- _What the task asks_: Read the data that follows. Then repeat it exactly.

Start of Supplied data

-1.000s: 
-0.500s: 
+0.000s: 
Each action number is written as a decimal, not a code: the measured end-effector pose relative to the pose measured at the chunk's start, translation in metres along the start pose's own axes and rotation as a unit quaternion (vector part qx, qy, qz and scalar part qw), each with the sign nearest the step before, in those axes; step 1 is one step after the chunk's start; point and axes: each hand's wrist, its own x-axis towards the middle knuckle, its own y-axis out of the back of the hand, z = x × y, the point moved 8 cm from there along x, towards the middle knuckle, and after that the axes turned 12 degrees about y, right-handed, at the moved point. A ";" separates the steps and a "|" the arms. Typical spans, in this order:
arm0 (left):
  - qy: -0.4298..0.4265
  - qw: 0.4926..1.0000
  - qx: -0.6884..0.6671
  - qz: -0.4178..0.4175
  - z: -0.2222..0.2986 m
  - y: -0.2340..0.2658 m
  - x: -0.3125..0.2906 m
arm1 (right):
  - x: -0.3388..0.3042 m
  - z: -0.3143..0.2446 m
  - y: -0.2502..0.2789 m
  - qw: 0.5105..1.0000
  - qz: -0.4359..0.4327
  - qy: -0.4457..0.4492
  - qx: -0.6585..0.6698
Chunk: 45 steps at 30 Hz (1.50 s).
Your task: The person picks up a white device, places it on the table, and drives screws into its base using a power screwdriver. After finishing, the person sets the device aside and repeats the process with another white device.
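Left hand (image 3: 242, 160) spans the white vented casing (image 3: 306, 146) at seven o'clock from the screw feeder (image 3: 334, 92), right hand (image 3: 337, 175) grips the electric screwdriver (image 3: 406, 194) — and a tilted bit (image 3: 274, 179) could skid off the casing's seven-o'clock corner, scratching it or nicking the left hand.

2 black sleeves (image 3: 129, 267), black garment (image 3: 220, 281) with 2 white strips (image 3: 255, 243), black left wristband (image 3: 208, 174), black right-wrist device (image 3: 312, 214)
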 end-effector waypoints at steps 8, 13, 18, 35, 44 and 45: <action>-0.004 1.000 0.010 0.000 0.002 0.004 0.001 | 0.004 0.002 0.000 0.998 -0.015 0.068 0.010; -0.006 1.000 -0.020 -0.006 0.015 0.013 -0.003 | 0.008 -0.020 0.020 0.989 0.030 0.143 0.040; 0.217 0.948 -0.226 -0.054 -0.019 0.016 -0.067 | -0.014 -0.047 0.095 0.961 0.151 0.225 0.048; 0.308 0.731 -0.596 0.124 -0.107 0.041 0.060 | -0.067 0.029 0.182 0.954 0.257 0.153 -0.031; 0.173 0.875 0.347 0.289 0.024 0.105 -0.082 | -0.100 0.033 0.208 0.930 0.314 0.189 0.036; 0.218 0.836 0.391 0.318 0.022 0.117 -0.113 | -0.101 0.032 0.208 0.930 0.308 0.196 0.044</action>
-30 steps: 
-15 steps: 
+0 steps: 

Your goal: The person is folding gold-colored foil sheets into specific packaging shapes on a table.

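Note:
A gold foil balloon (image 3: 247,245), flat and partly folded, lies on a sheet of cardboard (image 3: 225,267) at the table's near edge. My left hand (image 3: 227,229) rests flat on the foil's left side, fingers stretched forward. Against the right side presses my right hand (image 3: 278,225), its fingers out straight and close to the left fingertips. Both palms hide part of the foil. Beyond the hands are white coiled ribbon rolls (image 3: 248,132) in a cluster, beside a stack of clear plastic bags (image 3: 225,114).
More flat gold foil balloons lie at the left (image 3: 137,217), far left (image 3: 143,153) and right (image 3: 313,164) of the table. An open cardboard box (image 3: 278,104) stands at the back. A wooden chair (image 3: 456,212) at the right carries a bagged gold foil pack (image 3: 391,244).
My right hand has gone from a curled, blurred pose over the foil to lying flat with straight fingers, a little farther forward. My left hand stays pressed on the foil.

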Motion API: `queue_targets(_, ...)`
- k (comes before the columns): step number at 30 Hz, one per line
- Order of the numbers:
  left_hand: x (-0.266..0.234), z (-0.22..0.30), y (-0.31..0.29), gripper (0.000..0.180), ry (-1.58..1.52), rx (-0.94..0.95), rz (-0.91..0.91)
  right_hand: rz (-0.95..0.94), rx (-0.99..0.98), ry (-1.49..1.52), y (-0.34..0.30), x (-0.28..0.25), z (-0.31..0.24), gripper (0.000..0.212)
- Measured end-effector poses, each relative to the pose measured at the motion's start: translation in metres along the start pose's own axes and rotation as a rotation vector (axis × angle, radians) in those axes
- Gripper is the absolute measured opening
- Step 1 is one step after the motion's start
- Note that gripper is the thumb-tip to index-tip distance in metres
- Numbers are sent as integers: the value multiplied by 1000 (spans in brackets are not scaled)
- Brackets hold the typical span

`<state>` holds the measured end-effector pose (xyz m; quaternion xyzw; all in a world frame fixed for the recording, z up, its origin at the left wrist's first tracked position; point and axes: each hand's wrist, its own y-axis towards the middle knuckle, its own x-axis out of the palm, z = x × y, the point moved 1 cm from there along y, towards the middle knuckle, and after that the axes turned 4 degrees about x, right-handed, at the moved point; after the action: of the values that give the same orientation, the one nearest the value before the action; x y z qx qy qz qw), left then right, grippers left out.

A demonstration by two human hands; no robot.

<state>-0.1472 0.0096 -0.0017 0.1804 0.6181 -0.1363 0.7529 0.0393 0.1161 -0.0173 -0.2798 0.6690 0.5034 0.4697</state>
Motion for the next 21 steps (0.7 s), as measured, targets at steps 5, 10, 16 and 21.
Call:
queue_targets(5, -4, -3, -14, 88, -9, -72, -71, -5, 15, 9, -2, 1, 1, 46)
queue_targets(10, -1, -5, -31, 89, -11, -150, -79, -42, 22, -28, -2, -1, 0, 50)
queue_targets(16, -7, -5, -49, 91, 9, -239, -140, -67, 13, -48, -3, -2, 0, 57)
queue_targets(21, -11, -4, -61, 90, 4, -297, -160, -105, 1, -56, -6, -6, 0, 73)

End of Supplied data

- _Task answer_:
-1.000s: 
-0.500s: 
+0.000s: 
Each action number is written as a decimal, not a code: the measured end-effector pose relative to the pose measured at the chunk's start, translation in metres along the start pose's own axes and rotation as a unit quaternion (vector part qx, qy, qz and scalar part qw), each with the sign nearest the step before, in those axes; step 1 is one step after the chunk's start; point and axes: each hand's wrist, its own x-axis towards the middle knuckle, its own y-axis out of the back of the hand, z = x × y, the point moved 8 cm from there along x, towards the middle knuckle, and after that the axes turned 12 degrees about y, right-handed, at the moved point. A ";" separates the steps and a "|" the arms. Typical spans, in this order:
arm0 (left):
  - qy: -0.4298..0.4265
  - qw: 0.4926..1.0000
  - qx: -0.6884..0.6671
  - qz: -0.4178..0.4175
  - z: -0.2222..0.2986 m
  - y: -0.2340..0.2658 m
  - x: -0.3125..0.2906 m
arm1 (right):
  - x: -0.3388..0.3042 m
  - z: -0.3143..0.2446 m
  - y: -0.2502..0.2789 m
  - qw: 0.5105..1.0000
  - qz: -0.4359..0.4327
  - qy: -0.4457..0.4492
  - qx: -0.6585..0.6698
Chunk: 45 steps at 30 Hz (1.50 s).
Your task: The person picks up a white device, places it on the table, and drives screws into its base using a power screwdriver. After finishing, the person sets the device aside and repeats the process with another white device.
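Left hand (image 3: 242, 160) spans the white vented casing (image 3: 306, 146) at seven o'clock from the screw feeder (image 3: 334, 92), right hand (image 3: 337, 175) grips the electric screwdriver (image 3: 406, 194) — and a tilted bit (image 3: 274, 179) could skid off the casing's seven-o'clock corner, scratching it or nicking the left hand.

2 black sleeves (image 3: 129, 267), black garment (image 3: 220, 281) with 2 white strips (image 3: 255, 243), black left wristband (image 3: 208, 174), black right-wrist device (image 3: 312, 214)
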 end-effector waypoints at steps 8, 13, 18, 35, 44 and 45: <action>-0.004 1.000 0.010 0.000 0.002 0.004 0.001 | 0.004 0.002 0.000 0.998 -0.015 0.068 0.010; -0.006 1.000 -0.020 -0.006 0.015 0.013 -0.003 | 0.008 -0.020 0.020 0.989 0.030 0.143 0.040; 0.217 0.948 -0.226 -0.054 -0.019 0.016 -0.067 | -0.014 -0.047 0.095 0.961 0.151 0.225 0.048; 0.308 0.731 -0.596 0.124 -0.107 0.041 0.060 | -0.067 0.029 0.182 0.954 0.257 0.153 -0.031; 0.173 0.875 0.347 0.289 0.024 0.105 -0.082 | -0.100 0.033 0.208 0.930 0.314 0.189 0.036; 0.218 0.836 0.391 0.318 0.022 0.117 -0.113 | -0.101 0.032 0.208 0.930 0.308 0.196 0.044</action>
-30 steps: 
-15 steps: 
+0 steps: 

Your goal: The person is folding gold-colored foil sheets into specific packaging shapes on a table.

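Note:
A gold foil balloon (image 3: 247,245), flat and partly folded, lies on a sheet of cardboard (image 3: 225,267) at the table's near edge. My left hand (image 3: 227,229) rests flat on the foil's left side, fingers stretched forward. Against the right side presses my right hand (image 3: 278,225), its fingers out straight and close to the left fingertips. Both palms hide part of the foil. Beyond the hands are white coiled ribbon rolls (image 3: 248,132) in a cluster, beside a stack of clear plastic bags (image 3: 225,114).
More flat gold foil balloons lie at the left (image 3: 137,217), far left (image 3: 143,153) and right (image 3: 313,164) of the table. An open cardboard box (image 3: 278,104) stands at the back. A wooden chair (image 3: 456,212) at the right carries a bagged gold foil pack (image 3: 391,244).
My right hand has gone from a curled, blurred pose over the foil to lying flat with straight fingers, a little farther forward. My left hand stays pressed on the foil.
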
Motion API: `queue_targets(_, ...)`
- k (comes before the columns): step number at 30 Hz, one per line
- Order of the numbers:
  left_hand: x (-0.266..0.234), z (-0.22..0.30), y (-0.31..0.29), gripper (0.000..0.180), ry (-1.58..1.52), rx (-0.94..0.95), rz (-0.91..0.91)
  right_hand: rz (-0.95..0.94), rx (-0.99..0.98), ry (-1.49..1.52), y (-0.34..0.30), x (-0.28..0.25), z (-0.31..0.24), gripper (0.000..0.212)
- Measured end-effector poses, each relative to the pose measured at the motion's start: translation in metres along the start pose's own axes and rotation as a rotation vector (axis × angle, radians) in those axes
- Gripper is the absolute measured opening
- Step 1 is one step after the motion's start
- Note that gripper is the thumb-tip to index-tip distance in metres
- Numbers are sent as integers: the value multiplied by 1000 (spans in brackets are not scaled)
- Brackets hold the typical span

`<state>` holds the measured end-effector pose (xyz m; quaternion xyzw; all in a world frame fixed for the recording, z up, its origin at the left wrist's first tracked position; point and axes: each hand's wrist, its own y-axis towards the middle knuckle, its own x-axis out of the palm, z = x × y, the point moved 1 cm from there along y, towards the middle knuckle, and after that the axes turned 4 degrees about x, right-handed, at the moved point; after the action: of the values that give the same orientation, the one nearest the value before the action; x y z qx qy qz qw), left then right, grippers left out.

A demonstration by two human hands; no robot.

<state>-0.1472 0.0096 -0.0017 0.1804 0.6181 -0.1363 0.7529 0.0393 0.1161 -0.0173 -0.2798 0.6690 0.5034 0.4697</state>
Motion for the next 21 steps (0.7 s), as measured, targets at steps 5, 10, 16 and 21.
Call:
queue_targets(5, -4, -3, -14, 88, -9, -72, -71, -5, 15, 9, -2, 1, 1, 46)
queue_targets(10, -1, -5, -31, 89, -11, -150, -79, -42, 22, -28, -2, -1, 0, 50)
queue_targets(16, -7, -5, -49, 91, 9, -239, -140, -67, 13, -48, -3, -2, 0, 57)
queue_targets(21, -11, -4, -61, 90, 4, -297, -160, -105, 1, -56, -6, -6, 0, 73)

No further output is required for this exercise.